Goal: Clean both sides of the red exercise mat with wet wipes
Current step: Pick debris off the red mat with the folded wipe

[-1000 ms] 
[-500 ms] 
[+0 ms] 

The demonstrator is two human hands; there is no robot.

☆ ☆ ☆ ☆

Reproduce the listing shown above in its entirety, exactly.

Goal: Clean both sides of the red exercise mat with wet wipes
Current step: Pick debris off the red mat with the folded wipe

[-1000 ms] 
[-500 ms] 
[+0 ms] 

The demonstrator is two human hands; there is no robot.

With this, there is nothing more to the exercise.